- **ACTIVITY**: Using the data below, restate exactly every line from the one with "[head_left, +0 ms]" up to and including the one with "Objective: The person". No picture belongs in it.

- **GIVEN INFORMATION**:
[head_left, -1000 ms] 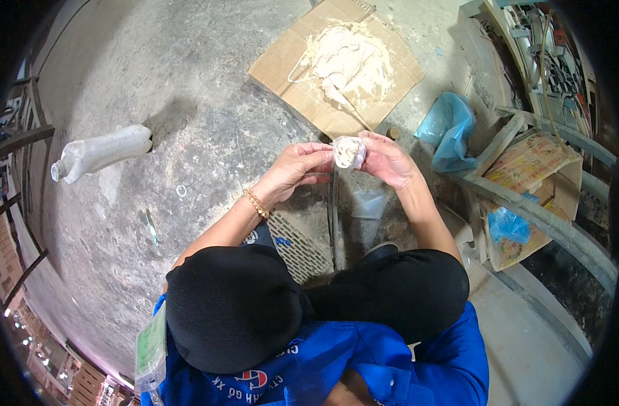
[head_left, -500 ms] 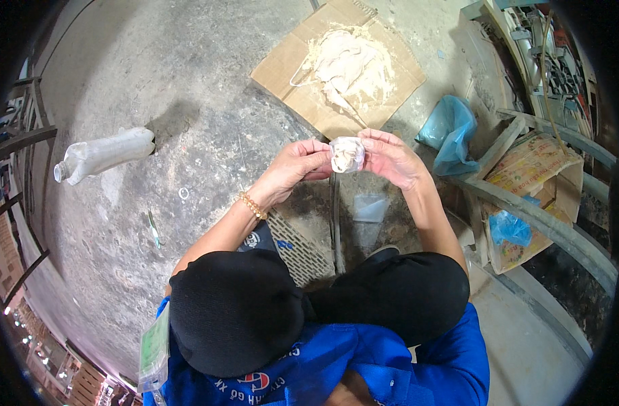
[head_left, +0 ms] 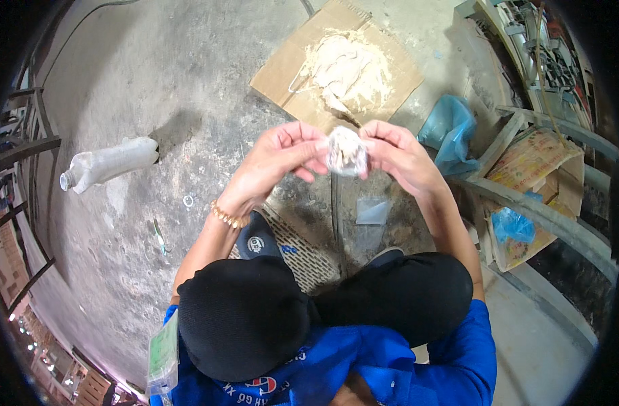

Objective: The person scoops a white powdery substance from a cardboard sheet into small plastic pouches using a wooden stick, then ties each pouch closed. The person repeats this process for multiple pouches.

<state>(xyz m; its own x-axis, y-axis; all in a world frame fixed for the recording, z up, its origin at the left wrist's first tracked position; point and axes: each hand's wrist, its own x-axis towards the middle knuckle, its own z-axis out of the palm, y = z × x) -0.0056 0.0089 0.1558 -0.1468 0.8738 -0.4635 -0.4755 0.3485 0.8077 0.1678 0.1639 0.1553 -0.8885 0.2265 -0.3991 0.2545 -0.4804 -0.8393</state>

- **SOLUTION FOR THIS EXERCISE**:
[head_left, +0 ms] 

Objective: The person scoops a white powdery substance from a cardboard sheet into small plastic pouches using a wooden stick, then ties each pouch closed. The person repeats this process for multiple pouches.

Fully answered, the exercise is complete.